Innovative research at the College explores the interface between science, medicine, engineering and business, delivering practical solutions that improve quality of life and the environment - underpinned by a dynamic enterprise culture.
Since its foundation in 1907, Imperial's contributions to society have included the discovery of penicillin, the development of holography and the foundations of fibre optics. This commitment to the application of research for the benefit of all continues today, with current focuses including interdisciplinary collaborations to improve health in the UK and globally, tackle climate change and develop clean and sustainable sources of energy.
King’s College London is one of the top 25 universities in the world ('Times Higher Education' 2008) and the fourth oldest in England. A research-led university based in the heart of London, King's has more than 21 000 students from nearly 140 countries, and more than 5700 employees. King's is in the second phase of a £1 billion redevelopment programme which is transforming its estate.
King's has an outstanding reputation for providing world-class teaching and cutting-edge research. In the 2008 Research Assessment Exercise for British universities, 23 departments were ranked in the top quartile of British universities; over half of King's academic staff work in departments that are in the top 10 per cent in the UK in their field and can thus be classed as world leading. The College is in the top seven UK universities for research earnings and has an overall annual income of nearly £450 million.
King's has a particularly distinguished reputation in the humanities, law, the sciences (including a wide range of health areas such as psychiatry, medicine and dentistry) and social sciences including international affairs. It has played a major role in many of the advances that have shaped modern life, such as the discovery of the structure of DNA and research that led to the development of radio, television, mobile phones and radar. It is the largest centre for the education of healthcare professionals in Europe; no university has more Medical Research Council Centres.
King's College London and Guy's and St Thomas', King's College Hospital and South London and Maudsley NHS Foundation Trusts are part of King's Health Partners. King's Health Partners Academic Health Sciences Centre (AHSC) is a pioneering global collaboration between one of the world's leading research-led universities and three of London's most successful NHS Foundation Trusts, including leading teaching hospitals and comprehensive mental health services.
The University of Oxford is the oldest university in the English-speaking world. It has more world-leading academics (rated 4* in the 2008 national Research Assessment Exercise) than any other UK university. Oxford also has the highest number of world-leading or internationally excellent (4* or 3*) academics in the UK. Oxford's overall annual research income reaches almost £390 million, the highest research income of any UK university.

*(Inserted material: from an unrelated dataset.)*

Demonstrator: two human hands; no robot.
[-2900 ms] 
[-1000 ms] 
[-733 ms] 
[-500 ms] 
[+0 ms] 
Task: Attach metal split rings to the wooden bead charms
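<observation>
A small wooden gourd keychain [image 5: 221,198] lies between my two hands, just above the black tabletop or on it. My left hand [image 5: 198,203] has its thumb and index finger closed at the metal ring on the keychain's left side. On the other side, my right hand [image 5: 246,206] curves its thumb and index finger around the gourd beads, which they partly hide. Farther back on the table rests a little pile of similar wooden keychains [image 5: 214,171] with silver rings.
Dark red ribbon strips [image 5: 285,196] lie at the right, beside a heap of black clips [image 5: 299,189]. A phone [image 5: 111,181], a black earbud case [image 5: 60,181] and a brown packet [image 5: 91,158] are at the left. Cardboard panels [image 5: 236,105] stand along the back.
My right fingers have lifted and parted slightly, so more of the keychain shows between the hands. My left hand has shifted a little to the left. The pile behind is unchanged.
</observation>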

The Oxford Institute of Biomedical Engineering (IBME) is a dedicated research institute of the Department of Engineering Science, which is housed in a brand new 2000 m2 building (opened in April 2008) on the Churchill Hospital site of the medical campus. The Institute's core mission is to develop novel medical devices, technology and systems capable of delivering substantial healthcare benefit through personalised monitoring and/or treatment. This research is linked to translational programmes in heart disease, stroke, cancer, organ transplantation, regenerative medicine, acute care and the management of chronic disease (e.g. asthma, diabetes).